Вино было вкусное, куда вкуснее и крепче плодоягодного. Но оно не пьянило. Я сказал об этом Леле.
— Я тоже совсем трезвая, даже обидно… Выпьем еще немножко, а остальное оставим тете Любе. И Римме немножко оставим. И пора нам обедать, вернее — ужинать.
— Обедоужинать — так еще вернее.
Леля достала из кухонного стола тарелки и стала разливать дымящуюся похлебку. Я заметил, что мне она налила погуще, со дна.
— Так не годится, — сказал я. — Дай-ка мне разводящего.
— Какого разводящего?
— Так у нас поварешку называют… Я сейчас произведу уравниловку.

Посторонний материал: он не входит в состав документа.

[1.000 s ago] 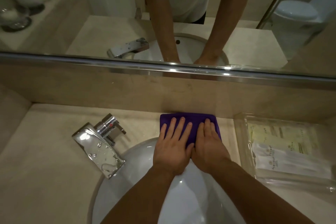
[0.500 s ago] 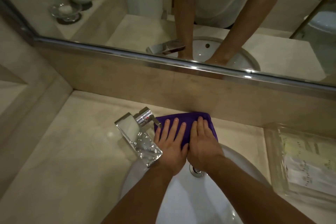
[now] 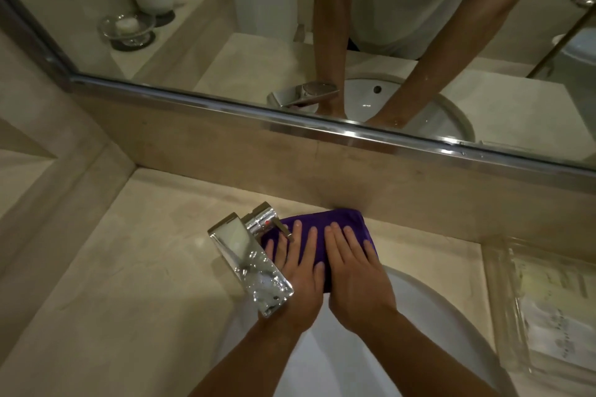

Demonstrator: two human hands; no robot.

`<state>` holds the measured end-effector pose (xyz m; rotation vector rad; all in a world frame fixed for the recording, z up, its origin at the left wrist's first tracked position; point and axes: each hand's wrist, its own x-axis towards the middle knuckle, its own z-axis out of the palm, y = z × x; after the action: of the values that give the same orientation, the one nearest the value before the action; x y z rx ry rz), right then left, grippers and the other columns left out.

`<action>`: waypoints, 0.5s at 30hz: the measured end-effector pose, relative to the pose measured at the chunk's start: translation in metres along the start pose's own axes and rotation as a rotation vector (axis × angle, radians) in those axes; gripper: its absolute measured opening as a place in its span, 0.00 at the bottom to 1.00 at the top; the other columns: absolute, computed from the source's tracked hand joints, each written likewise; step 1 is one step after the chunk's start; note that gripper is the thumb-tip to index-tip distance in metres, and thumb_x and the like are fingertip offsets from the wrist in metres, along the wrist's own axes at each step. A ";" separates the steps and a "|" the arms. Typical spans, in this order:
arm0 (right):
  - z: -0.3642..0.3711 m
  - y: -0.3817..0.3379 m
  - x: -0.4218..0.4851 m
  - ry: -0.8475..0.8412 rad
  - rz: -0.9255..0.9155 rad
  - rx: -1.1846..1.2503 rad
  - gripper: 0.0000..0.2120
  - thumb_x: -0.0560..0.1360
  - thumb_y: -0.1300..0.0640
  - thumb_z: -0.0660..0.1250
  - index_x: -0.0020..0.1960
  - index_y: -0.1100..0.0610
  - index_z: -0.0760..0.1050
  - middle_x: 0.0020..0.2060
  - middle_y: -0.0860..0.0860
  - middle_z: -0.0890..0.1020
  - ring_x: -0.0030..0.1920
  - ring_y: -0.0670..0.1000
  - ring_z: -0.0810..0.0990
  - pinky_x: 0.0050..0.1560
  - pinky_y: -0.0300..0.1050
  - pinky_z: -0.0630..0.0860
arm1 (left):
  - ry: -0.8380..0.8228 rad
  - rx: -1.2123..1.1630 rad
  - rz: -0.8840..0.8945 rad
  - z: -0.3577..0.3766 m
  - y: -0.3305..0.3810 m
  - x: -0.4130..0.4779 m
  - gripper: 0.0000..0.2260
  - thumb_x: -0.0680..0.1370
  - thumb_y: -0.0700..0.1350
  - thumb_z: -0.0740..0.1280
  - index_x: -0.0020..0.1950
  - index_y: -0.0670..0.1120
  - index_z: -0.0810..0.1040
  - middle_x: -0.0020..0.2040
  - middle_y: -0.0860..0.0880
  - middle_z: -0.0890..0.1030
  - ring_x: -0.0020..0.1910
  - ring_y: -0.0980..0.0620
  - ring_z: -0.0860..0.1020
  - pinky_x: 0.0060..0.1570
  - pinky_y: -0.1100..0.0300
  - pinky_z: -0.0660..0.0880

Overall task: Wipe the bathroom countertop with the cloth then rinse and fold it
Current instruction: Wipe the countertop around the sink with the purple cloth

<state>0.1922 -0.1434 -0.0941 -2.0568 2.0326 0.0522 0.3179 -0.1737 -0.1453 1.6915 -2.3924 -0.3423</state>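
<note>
A folded purple cloth (image 3: 319, 223) lies flat on the beige countertop (image 3: 145, 267) behind the white sink (image 3: 429, 313), against the back wall. My left hand (image 3: 298, 271) presses on the cloth's left part with straight fingers, right beside the chrome tap (image 3: 251, 261). My right hand (image 3: 353, 267) lies flat on the cloth's right part, touching the left hand. Most of the cloth is hidden under the two hands.
The tap's lever (image 3: 267, 219) stands just left of the cloth. A clear tray (image 3: 545, 309) with packets sits on the counter at the right. The mirror (image 3: 290, 26) above the back ledge reflects a white mug and a soap dish.
Both hands have slid the cloth left along the back of the counter, from near the tray to right beside the tap. The view has swung left with them.
</note>
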 end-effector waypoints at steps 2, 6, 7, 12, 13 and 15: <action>0.003 0.018 -0.001 -0.009 -0.020 -0.037 0.45 0.65 0.53 0.76 0.78 0.57 0.62 0.76 0.54 0.66 0.76 0.55 0.64 0.73 0.57 0.63 | 0.042 -0.036 0.000 -0.004 0.005 0.009 0.23 0.82 0.55 0.52 0.73 0.47 0.72 0.73 0.45 0.71 0.72 0.42 0.69 0.67 0.40 0.66; 0.002 0.033 0.001 -0.043 -0.024 -0.060 0.46 0.71 0.52 0.71 0.81 0.56 0.49 0.80 0.54 0.52 0.80 0.54 0.52 0.77 0.56 0.49 | 0.009 0.096 0.084 -0.006 0.012 0.021 0.26 0.80 0.56 0.54 0.74 0.47 0.71 0.74 0.44 0.71 0.74 0.42 0.67 0.68 0.40 0.66; 0.003 0.035 0.000 -0.043 -0.025 -0.059 0.45 0.75 0.52 0.67 0.81 0.55 0.41 0.80 0.52 0.44 0.80 0.53 0.44 0.78 0.55 0.43 | -0.010 0.122 0.103 -0.007 0.014 0.024 0.26 0.79 0.57 0.54 0.75 0.47 0.70 0.74 0.44 0.70 0.75 0.42 0.66 0.69 0.41 0.64; -0.009 0.051 -0.013 -0.077 0.073 -0.075 0.47 0.78 0.50 0.63 0.79 0.54 0.29 0.78 0.51 0.33 0.79 0.51 0.34 0.79 0.56 0.40 | -0.095 0.186 0.191 -0.009 0.034 0.031 0.28 0.81 0.58 0.51 0.77 0.47 0.64 0.77 0.44 0.66 0.76 0.42 0.62 0.73 0.42 0.56; -0.007 0.057 -0.017 -0.072 0.087 -0.054 0.48 0.77 0.49 0.64 0.79 0.55 0.30 0.77 0.51 0.33 0.79 0.51 0.35 0.79 0.56 0.41 | -0.108 0.183 0.202 -0.007 0.040 0.032 0.28 0.81 0.58 0.50 0.78 0.47 0.64 0.77 0.44 0.66 0.77 0.42 0.62 0.73 0.42 0.56; -0.001 0.072 -0.024 -0.024 0.099 -0.059 0.50 0.72 0.48 0.69 0.80 0.56 0.39 0.79 0.52 0.40 0.80 0.52 0.45 0.78 0.57 0.49 | -0.141 0.178 0.218 -0.005 0.056 0.033 0.28 0.81 0.58 0.50 0.77 0.47 0.64 0.77 0.43 0.66 0.76 0.41 0.62 0.73 0.42 0.55</action>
<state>0.1204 -0.1201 -0.0997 -1.9783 2.1414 0.1551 0.2586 -0.1875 -0.1231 1.4974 -2.7531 -0.2275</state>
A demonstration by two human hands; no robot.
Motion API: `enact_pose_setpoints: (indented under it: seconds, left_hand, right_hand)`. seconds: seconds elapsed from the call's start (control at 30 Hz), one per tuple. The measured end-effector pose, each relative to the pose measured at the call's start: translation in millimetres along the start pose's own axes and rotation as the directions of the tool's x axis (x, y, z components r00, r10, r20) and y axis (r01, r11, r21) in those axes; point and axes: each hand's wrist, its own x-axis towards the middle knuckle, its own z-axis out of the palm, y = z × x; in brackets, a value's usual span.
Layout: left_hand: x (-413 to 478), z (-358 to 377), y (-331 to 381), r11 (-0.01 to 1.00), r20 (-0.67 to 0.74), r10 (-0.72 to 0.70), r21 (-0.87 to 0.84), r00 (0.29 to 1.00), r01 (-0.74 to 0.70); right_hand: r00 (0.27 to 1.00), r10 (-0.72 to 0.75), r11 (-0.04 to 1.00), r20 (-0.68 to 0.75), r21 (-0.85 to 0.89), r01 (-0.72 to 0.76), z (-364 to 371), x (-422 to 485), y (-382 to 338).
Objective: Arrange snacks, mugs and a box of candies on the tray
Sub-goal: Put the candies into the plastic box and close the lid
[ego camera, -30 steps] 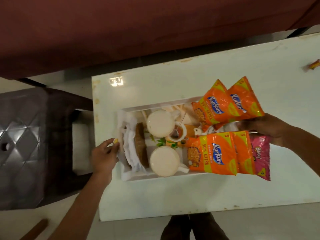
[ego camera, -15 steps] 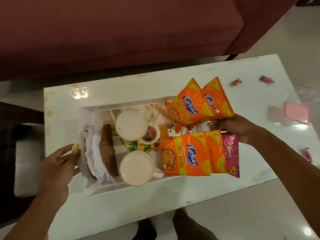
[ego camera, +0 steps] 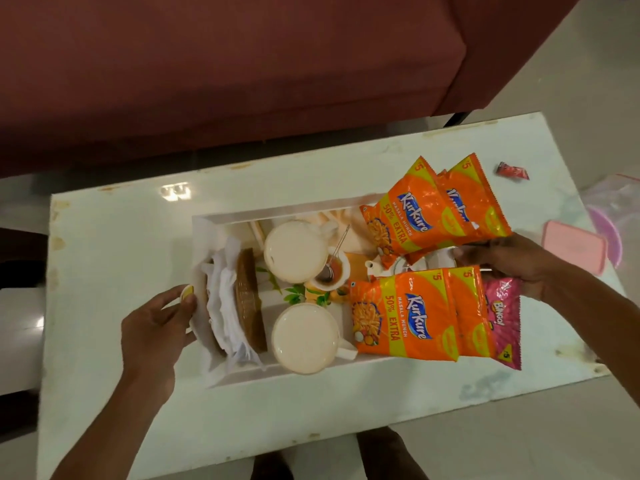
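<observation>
Tray (ego camera: 270, 213) sits at the middle of the white table (ego camera: 121, 271), long side running left to right, and it is already well loaded. At its left end lies a white napkin (ego camera: 225, 303) with a brown slab (ego camera: 250, 306) propped in it. Two cream mugs stand beside that, one (ego camera: 294, 252) toward the top of the frame and one (ego camera: 304, 337) toward the bottom. The right end is covered by orange snack packets: an upper pair (ego camera: 408, 220) fanned out and tilted, and a lower pair (ego camera: 405, 317) lying flat with a pink packet (ego camera: 502, 317) tucked under their right side, hanging over the tray's end.

The left hand (ego camera: 159, 327) holds the tray's left rim, thumb on top and fingers wrapped at the edge. The right hand (ego camera: 502, 265) reaches in between the two groups of packets at the right end. Its fingers are bent, but the packets hide whether they grasp the rim, a packet or nothing.

Snacks and mugs look done. A pink box (ego camera: 575, 245), probably the candies, lies off the tray at the right of the table, by a plastic bag (ego camera: 616, 202), and a red candy (ego camera: 512, 172) lies loose at upper right. Placing that box appears to be what is left.
</observation>
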Motion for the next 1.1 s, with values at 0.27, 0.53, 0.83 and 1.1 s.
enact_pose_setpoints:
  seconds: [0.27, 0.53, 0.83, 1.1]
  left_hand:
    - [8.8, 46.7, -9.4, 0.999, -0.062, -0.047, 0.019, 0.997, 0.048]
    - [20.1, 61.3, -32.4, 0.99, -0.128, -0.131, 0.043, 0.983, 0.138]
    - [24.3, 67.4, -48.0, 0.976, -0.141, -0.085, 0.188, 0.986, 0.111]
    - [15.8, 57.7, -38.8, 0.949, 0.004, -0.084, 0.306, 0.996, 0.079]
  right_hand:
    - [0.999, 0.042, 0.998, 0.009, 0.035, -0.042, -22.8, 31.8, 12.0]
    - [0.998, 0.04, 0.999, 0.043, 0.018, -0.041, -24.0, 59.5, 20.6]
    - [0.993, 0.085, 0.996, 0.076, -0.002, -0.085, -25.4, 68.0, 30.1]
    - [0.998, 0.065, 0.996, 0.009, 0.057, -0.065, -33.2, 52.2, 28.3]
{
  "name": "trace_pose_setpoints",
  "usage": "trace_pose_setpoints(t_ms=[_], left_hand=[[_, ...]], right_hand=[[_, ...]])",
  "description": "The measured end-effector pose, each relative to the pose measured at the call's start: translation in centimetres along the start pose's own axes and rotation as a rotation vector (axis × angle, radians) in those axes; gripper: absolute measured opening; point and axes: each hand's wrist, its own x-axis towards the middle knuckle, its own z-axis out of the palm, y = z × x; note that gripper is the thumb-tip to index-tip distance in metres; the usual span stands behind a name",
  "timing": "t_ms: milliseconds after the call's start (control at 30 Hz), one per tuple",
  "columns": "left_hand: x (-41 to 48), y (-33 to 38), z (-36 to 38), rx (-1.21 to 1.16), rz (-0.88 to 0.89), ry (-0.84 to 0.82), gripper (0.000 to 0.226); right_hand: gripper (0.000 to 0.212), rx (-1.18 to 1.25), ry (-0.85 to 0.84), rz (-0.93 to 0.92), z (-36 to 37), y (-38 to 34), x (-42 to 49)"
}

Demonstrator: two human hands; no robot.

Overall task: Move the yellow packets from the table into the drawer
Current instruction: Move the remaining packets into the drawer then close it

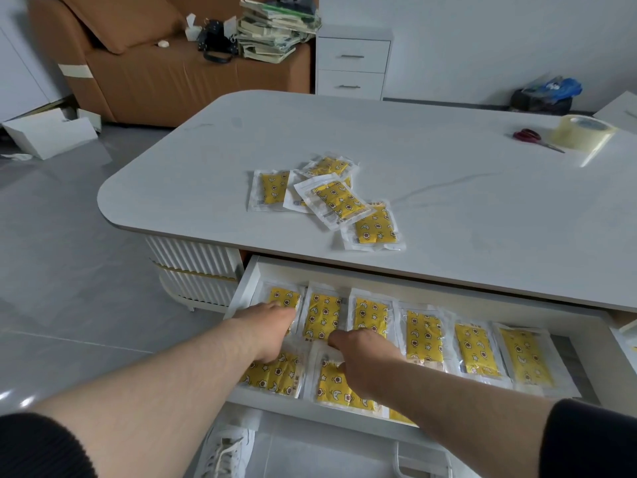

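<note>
Both in the drawer [251,281]: right hand [362,360] has its fingers curled on the top edge of a front-row packet [336,388]. The left hand [267,331] is at the drawer's left end over packets, fingers hidden, so I can't tell its grip. Pile of yellow packets [331,198] on the counter [448,201] above the drawer.

We are finding no words or numbers that we can read. The yellow packets [336,201] on the desk [448,208] and in the drawer [251,281] are showing only star and moon figures; their wrappers' small print is blurring.
</note>
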Motion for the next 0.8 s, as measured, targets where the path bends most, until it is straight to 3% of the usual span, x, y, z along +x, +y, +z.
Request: trace_pose_setpoints(t_ms=[167, 233, 300, 400, 467, 667, 800], left_hand=[[0.1, -0.4, 0.2, 0.001, 0.002, -0.015, 0.041], [0.0, -0.6, 0.0, -0.001, 0.020, -0.007, 0.035], [0.0, -0.9, -0.2, -0.011, 0.058, 0.019, 0.025], [0.0, -1.2, -0.6, -0.052, 0.070, 0.033, 0.015], [0.0, -1.3, -0.8, -0.054, 0.059, 0.008, 0.015], [0.2, -1.8, -0.3, -0.049, 0.030, -0.065, 0.022], [0.2, -1.8, -0.1, -0.058, 0.027, -0.066, 0.024]], right_hand=[[0.031, -0.025, 0.019, -0.061, -1.3, 0.0, -0.1], [0.026, 0.028, -0.007, -0.005, -3.0, 0.3, -0.3], [0.011, 0.063, -0.076, 0.133, -4.6, 1.0, -0.4], [0.018, 0.305, -0.361, 0.550, -5.5, 2.2, -0.7], [0.020, 0.466, -0.485, 0.682, -5.2, 2.6, -0.9], [0.019, 0.789, -0.531, 0.807, -3.8, 2.6, -0.3], [0.018, 0.594, -0.528, 0.677, -3.9, 1.7, -0.7]])
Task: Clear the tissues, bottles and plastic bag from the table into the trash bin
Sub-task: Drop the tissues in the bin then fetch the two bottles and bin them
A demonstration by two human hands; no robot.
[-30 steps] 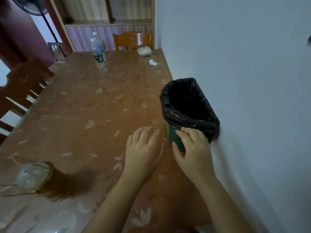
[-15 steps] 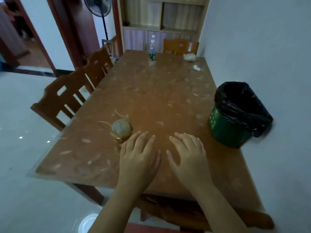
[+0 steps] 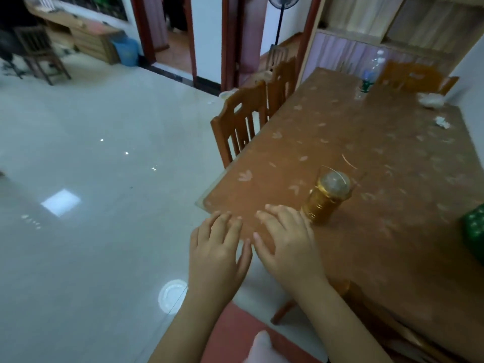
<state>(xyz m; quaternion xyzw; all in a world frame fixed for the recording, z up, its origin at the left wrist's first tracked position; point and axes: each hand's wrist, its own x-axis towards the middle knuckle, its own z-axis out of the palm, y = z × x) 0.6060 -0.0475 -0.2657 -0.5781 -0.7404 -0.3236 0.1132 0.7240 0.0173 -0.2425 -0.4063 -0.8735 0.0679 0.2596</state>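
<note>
Both hands, left hand (image 3: 217, 255) and right hand (image 3: 286, 244), hover with empty fingers spread at the near corner of the brown floral-patterned table (image 3: 392, 195). At the table's far end, well away from them, lie crumpled white tissues (image 3: 432, 100) and a clear plastic bottle (image 3: 368, 77).

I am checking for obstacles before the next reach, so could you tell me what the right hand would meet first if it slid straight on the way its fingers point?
The right hand points up-left across the table corner, passing left of the gold jar; seemingly only the table edge, then floor.
</note>
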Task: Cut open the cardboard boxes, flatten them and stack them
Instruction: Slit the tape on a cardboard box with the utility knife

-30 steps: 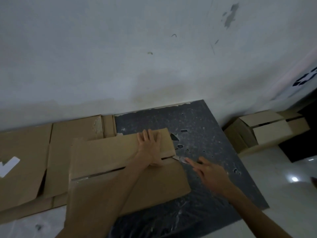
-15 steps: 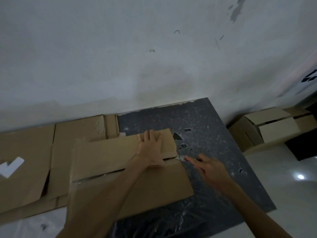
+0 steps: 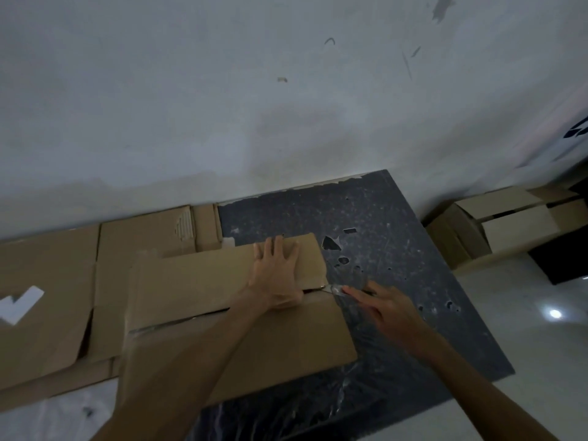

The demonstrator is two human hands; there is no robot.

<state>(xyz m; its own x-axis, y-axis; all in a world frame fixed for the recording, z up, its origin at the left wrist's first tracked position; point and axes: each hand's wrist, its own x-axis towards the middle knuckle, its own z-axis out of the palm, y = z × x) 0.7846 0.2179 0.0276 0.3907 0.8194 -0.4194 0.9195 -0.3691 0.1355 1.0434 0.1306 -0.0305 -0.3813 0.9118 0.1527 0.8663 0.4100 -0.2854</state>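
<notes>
A brown cardboard box (image 3: 197, 281) lies on the dark mat (image 3: 381, 256), its top seam running from left to right. My left hand (image 3: 278, 275) presses flat on the far flap near the seam's right end, fingers spread. My right hand (image 3: 386, 308) grips a small cutter (image 3: 334, 289), whose blade tip sits at the right end of the seam. Flattened cardboard (image 3: 47, 281) lies to the left against the wall.
A white wall rises right behind the mat. Another open cardboard box (image 3: 496, 230) stands at the right by the wall. Pale glossy floor (image 3: 541, 345) spreads to the right. A white paper piece (image 3: 19, 303) lies on the flattened cardboard at far left.
The blade tip has stayed at the seam's right end and both hands have hardly shifted. The view has tilted slightly.
</notes>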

Леля старалась есть неторопливо, будто в мирное время. В ней не было голодной жадности и униженности. А может быть, она не дошла еще до той последней черты, когда ничего, кроме еды, уже не имеет значения.
— Вот мы и пообедоужинали, — сказала она. — Ты хочешь спать? Раздеваться мы не будем, к утру комната так выстывает, что из-под одеяла страшно высунуться… Вот тебе ковшик с водой, вот тебе свечка, вот тебе полотенце, иди на кухню, ведро там в углу.
Вернувшись из кухни, я сел на постель, снял валенки, закурил. Здесь было удивительно тепло и уютно. Леля, стоя возле печурки, возилась с посудой. Свечка горела чисто и ровно, в топке мирно светились угольки.
— Ты ложись, как тебе удобнее, — сказала Леля. — Я сейчас тарелки вымою. Хотя они и так очень чистые. Мы с тобой прямо кошечки-судомоечки.